Work required: Going through the data below, please show each line containing the string "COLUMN".

··· Records provided

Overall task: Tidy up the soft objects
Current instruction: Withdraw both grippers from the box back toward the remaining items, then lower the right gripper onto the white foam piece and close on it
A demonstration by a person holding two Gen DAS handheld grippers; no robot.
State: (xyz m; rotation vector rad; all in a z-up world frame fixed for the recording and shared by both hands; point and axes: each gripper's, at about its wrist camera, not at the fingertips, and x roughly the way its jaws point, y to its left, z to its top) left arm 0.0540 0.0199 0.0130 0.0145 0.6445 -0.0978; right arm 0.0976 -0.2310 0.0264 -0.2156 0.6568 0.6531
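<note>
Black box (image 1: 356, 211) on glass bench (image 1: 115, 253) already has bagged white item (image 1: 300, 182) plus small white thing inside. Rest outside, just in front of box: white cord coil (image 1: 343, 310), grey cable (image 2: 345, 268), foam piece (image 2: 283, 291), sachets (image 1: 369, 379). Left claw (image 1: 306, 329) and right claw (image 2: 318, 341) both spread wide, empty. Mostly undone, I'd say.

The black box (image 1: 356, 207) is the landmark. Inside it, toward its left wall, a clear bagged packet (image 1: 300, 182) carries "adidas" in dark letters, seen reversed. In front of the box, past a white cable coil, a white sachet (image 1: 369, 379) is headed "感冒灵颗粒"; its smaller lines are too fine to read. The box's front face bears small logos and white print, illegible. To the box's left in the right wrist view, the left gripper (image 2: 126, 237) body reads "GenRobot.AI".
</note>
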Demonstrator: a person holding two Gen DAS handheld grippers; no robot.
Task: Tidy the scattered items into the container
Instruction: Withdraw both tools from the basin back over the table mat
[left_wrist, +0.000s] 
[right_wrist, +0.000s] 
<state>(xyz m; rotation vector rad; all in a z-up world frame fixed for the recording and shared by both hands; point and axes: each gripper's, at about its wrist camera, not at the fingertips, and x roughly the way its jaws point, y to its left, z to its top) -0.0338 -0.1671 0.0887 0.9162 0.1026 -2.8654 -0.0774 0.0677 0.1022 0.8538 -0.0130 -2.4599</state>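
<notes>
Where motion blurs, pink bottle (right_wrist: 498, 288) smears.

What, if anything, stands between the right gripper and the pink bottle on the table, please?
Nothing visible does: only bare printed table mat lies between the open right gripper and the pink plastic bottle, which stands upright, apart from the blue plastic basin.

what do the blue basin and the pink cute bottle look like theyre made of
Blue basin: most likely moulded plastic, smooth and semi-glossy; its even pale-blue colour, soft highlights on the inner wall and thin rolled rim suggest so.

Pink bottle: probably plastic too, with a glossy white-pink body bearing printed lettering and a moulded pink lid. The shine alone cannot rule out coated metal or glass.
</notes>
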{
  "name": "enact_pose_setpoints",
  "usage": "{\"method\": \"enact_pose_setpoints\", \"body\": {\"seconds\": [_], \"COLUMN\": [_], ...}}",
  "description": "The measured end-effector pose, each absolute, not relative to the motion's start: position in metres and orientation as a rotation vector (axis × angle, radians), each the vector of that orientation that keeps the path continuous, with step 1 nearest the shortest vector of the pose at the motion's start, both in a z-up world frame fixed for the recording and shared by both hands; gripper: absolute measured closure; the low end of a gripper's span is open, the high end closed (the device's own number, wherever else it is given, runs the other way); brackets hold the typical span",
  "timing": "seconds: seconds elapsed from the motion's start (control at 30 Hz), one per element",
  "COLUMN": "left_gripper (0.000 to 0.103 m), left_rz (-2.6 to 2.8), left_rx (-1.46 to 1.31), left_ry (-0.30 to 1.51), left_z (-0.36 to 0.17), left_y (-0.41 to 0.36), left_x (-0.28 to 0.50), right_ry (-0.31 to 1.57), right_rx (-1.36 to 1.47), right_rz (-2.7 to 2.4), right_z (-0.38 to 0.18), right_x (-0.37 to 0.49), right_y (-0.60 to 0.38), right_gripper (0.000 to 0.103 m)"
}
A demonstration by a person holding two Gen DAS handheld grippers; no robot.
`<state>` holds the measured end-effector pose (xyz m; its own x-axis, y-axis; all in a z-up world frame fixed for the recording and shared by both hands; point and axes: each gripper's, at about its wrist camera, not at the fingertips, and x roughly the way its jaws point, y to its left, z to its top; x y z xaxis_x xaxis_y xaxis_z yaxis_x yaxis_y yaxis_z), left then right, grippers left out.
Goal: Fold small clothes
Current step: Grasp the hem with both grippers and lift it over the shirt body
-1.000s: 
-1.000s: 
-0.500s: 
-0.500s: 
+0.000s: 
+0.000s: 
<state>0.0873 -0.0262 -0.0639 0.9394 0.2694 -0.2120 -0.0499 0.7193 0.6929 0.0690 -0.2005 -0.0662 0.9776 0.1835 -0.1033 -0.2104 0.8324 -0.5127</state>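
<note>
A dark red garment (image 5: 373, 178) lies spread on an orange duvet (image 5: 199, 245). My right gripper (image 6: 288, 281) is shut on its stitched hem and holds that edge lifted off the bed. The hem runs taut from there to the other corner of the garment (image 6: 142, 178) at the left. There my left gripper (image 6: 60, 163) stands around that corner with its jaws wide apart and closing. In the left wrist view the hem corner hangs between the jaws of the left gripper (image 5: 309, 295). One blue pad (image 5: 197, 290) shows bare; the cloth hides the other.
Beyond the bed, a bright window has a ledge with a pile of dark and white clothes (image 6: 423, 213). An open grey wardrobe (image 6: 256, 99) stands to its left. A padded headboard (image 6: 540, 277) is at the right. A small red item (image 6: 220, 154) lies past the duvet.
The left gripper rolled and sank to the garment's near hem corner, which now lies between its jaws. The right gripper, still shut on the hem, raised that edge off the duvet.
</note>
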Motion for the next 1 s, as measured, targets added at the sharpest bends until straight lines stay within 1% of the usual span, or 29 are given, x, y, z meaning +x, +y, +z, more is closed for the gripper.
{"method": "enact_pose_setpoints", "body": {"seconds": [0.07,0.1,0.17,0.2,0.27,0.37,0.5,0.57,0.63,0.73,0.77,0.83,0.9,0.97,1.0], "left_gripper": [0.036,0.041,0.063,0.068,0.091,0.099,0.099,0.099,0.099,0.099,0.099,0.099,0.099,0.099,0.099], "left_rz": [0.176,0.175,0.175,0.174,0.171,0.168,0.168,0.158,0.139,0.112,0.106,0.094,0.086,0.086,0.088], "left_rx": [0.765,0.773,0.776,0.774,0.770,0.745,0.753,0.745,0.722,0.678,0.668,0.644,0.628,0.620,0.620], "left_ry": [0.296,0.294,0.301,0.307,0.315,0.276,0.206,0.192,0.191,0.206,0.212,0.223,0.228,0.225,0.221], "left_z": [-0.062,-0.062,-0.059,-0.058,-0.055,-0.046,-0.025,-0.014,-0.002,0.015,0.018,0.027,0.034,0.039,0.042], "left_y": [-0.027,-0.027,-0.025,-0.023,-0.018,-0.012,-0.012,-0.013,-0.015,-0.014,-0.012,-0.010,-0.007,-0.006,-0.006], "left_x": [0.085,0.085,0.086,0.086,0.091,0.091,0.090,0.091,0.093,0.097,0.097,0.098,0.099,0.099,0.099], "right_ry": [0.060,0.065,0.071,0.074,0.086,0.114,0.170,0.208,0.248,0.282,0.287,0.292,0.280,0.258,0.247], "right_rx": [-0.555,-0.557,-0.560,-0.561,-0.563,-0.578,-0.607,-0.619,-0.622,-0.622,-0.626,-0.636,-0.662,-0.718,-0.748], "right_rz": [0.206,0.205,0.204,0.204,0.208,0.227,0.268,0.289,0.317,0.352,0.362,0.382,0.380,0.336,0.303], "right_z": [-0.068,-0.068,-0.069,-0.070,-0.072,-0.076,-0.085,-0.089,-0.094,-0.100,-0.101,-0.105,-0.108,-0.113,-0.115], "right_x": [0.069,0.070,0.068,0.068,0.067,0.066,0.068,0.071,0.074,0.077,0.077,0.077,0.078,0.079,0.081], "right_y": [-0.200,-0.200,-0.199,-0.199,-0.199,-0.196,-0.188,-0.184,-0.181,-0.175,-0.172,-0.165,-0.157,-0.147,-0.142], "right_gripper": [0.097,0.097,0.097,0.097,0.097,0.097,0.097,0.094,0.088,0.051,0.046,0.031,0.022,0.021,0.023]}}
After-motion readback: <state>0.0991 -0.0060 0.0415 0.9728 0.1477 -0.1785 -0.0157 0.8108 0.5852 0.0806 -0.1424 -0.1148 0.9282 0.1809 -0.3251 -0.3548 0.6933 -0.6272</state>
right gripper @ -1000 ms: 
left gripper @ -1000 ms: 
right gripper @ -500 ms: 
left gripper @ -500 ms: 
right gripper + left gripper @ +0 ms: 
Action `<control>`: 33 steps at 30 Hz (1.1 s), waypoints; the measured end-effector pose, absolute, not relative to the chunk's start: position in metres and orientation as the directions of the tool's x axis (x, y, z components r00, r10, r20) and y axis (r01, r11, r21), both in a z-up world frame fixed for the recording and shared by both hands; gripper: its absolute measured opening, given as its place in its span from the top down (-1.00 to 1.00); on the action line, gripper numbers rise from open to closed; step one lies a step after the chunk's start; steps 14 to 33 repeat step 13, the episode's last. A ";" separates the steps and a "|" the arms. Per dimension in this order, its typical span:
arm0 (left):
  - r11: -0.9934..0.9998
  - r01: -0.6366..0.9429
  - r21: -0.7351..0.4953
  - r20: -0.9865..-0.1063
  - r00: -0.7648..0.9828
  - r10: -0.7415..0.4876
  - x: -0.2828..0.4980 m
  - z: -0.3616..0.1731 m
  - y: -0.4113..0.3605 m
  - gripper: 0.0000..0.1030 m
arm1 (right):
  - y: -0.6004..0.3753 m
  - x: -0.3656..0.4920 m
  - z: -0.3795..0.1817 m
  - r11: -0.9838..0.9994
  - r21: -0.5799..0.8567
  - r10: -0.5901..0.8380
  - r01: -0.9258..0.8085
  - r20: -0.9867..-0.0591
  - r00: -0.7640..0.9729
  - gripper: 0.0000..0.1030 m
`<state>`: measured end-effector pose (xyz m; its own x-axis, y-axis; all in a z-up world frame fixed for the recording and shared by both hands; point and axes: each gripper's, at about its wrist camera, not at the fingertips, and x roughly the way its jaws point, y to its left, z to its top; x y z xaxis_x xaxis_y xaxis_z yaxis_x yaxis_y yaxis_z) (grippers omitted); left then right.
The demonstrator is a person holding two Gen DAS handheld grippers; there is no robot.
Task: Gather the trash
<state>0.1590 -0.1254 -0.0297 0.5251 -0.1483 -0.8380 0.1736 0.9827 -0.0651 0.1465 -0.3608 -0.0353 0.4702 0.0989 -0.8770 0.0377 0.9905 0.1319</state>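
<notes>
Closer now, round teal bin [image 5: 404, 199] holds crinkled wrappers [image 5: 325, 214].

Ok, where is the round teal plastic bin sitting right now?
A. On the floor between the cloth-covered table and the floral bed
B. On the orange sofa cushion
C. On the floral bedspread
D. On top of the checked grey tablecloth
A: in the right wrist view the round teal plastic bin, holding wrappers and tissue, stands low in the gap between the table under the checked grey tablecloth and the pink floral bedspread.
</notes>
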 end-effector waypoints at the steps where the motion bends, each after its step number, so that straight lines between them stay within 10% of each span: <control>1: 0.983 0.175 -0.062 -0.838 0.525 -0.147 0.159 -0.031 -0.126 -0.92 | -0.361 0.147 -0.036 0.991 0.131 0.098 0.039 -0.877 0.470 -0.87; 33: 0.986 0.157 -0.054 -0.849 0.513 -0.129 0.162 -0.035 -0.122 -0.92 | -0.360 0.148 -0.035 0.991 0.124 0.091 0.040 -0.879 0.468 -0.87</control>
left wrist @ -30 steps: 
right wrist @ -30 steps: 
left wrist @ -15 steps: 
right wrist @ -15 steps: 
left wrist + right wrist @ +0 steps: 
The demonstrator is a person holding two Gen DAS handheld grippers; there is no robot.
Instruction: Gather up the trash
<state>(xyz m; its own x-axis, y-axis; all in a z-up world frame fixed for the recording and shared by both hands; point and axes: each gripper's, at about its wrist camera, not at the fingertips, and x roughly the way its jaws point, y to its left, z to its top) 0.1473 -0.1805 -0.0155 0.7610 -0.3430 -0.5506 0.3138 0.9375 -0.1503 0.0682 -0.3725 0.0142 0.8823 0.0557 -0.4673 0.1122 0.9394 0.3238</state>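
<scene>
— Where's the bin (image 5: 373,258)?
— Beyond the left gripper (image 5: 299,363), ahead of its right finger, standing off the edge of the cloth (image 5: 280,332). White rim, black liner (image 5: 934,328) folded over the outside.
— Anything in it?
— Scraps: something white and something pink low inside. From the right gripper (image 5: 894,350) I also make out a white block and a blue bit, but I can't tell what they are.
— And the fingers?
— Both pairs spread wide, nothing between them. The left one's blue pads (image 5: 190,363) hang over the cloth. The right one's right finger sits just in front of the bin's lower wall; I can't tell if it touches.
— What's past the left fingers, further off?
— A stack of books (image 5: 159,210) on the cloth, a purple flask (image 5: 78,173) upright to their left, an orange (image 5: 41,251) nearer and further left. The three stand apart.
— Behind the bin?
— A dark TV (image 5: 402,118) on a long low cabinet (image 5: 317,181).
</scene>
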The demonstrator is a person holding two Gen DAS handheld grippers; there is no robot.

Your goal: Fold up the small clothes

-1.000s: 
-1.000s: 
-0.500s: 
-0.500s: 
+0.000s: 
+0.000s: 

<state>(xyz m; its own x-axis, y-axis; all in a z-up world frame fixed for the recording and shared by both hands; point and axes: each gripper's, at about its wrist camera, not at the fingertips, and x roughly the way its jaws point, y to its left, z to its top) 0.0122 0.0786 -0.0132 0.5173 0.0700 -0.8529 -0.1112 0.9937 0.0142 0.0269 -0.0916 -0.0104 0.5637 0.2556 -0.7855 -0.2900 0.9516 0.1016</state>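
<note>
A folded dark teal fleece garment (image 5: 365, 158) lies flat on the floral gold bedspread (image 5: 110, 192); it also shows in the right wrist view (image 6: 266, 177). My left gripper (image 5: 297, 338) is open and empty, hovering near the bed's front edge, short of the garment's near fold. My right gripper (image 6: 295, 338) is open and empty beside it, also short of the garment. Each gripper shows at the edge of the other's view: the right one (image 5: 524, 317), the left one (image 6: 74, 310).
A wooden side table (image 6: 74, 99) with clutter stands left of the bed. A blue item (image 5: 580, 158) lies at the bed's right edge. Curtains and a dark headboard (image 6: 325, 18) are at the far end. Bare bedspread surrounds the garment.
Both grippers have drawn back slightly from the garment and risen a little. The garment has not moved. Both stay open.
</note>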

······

Answer box:
  "usage": "{\"method\": \"enact_pose_setpoints\", \"body\": {\"seconds\": [_], \"COLUMN\": [_], ...}}",
  "COLUMN": "left_gripper (0.000 to 0.103 m), left_rz (-2.6 to 2.8), left_rx (-1.46 to 1.31), left_ry (-0.30 to 1.51), left_z (-0.36 to 0.17), left_y (-0.41 to 0.36), left_x (-0.28 to 0.50), right_ry (-0.31 to 1.57), right_rx (-1.36 to 1.47), right_rz (-2.7 to 2.4), right_z (-0.38 to 0.18), right_x (-0.37 to 0.49), right_y (-0.60 to 0.38), right_gripper (0.000 to 0.103 m)"

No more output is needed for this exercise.